Ini menjadi bagian dari kreasi ratusan seniman Yogyakarta yang waktu itu diprakarsai oleh Kerupuk (Komunitas Ruang Publik Kota) Yogyakarta yang menggalang proyek seni "Di Sini Akan Dibangun Mall". Ya, itulah bentuk respons seniman dan aktivis perkotaan atas rencana pembangunan belasan mall di sekujur kota Yogyakarta. Dan beginilah salah satu "sikap politik" Kelompok Seringgit atas wacana mall-isasi Yogya. Dapat dipahami bahwa menurut para seniman ini, kunci persoalan kasus mall-isasi teramat berkait pada attitude politik para anggota DPRD yang sangat permisif bin akomodatif bukan karena nilai fungsional bangunan kotak sabun raksasa tersebut, tapi lebih pada kalkulasi ekonomis yang akan mereka terima kalau melicinkan perizinan pendirian mall-mall di Yogya.

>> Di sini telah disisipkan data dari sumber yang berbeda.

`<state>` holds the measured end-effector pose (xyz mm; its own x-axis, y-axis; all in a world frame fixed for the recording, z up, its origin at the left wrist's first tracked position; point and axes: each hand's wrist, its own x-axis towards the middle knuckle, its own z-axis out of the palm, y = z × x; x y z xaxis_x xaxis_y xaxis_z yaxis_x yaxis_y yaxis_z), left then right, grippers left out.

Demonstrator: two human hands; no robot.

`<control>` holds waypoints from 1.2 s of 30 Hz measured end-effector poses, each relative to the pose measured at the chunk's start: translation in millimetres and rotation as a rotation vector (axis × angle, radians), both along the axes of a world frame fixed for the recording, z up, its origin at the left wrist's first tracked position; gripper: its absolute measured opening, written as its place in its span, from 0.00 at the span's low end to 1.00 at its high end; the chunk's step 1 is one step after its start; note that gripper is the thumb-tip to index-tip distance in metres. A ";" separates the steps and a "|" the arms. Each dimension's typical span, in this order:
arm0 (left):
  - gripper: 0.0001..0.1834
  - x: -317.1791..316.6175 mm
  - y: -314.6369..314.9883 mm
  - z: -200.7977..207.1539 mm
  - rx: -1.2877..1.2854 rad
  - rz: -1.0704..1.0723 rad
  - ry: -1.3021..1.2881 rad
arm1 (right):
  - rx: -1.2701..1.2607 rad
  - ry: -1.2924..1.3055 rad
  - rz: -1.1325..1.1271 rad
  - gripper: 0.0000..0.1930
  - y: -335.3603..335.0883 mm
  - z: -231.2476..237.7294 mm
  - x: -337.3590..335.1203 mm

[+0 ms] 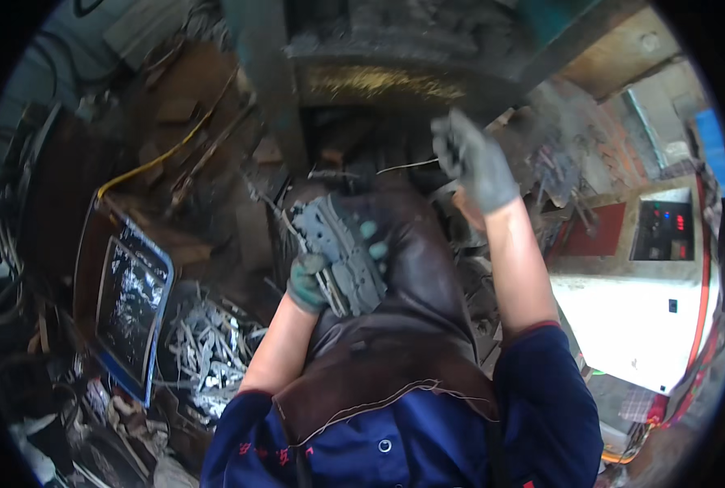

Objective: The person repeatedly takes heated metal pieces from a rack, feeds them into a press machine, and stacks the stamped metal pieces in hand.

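In my left hand [305, 281], which wears a grey-green glove, is a grey two-part metal block [342, 248] that looks like a mould. It has ridges and small holes, and thin rods run along its left side. The block is tilted above my lap, with gloved fingertips showing past its right edge. My right hand [476, 163], in a grey glove, is raised to the right of the block and away from it. Its fingers are loosely bent and apart, slightly blurred, with nothing visible in them. A thin pale wire [407, 167] ends close to that hand.
A brown apron [411, 244] covers my lap. Ahead stands a dark metal frame with a yellowish dusty ledge [379, 81]. Metal scrap strips [208, 346] and a blue-edged panel [131, 313] lie left. On the right is a white control cabinet [635, 317] with lit red digits.
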<state>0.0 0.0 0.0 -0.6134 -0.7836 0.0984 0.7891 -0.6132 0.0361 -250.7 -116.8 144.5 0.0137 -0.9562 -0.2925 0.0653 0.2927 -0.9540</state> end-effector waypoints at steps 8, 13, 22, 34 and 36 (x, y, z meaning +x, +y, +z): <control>0.47 7.1 -7.6 -1.8 -0.023 -0.099 -0.004 | -0.360 0.777 0.580 0.18 44.5 -58.3 74.9; 0.47 3.1 -4.0 -0.1 -0.022 0.068 -0.062 | -0.271 0.773 0.413 0.25 75.1 -65.0 57.9; 0.51 4.2 -2.5 -13.6 -0.047 0.123 -0.132 | -0.318 0.777 0.548 0.25 118.6 -83.8 52.4; 0.49 -6.6 -5.1 -11.7 -0.165 0.072 -0.157 | -0.332 0.836 0.500 0.18 129.4 -80.8 48.3; 0.50 -6.5 -5.2 -12.8 -0.159 0.045 -0.202 | -0.378 0.765 0.432 0.19 131.6 -87.8 48.3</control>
<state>-6.5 -5.2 -12.8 -0.5981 -0.7950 0.1012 0.7824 -0.5519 0.2886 -202.4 14.8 56.6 0.3206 -0.9463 -0.0409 -0.6568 -0.1910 -0.7295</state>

Ya, dangkal memang kepentingan mereka. Aku juga Kerupuk tentu bukannya anti-mall, karena itu adalah keniscayaan zaman yang tak mungkin ditolak. Namun penolakanku lebih pada politik perizinan yang amat mudah untuk membangun mall telah menjadikan mall sebagai simpul kemacetan baru yang amat mengganggu. Coba cek, nyaris semua mall di Yogya dibangun persis di pusat kota atau jalan protokol yang telah jenuh oleh pertokoan. Idealnya, dia hadir di pingir kota dengan lahan parkir yang luas, jauh dari permukiman penduduk dan cukup jauh dari pasar tradisional.
Yah, lagi2 kita mesti mengelus dada karena anggota DPR kita, termasuk di Yogyakarta berisikan orang2 miskin wawasan dan melarat kepeduliannya pada masa depan publiknya sendiri. Bagaimana dampak sosial mall pada gaya konsumtivisme, sepertinya mereka cuek.
Jadi benarlah foto di atas. DPR(D) cuma bisa mandi uang, tak peduli dengan kemacetan yang ditimbulkan oleh keputusan ngawur mereka. Mungkin gedung itu bisa diplesetkan menjadi DRp. Duit lagi, duit lagi yang jadi paradigma mereka!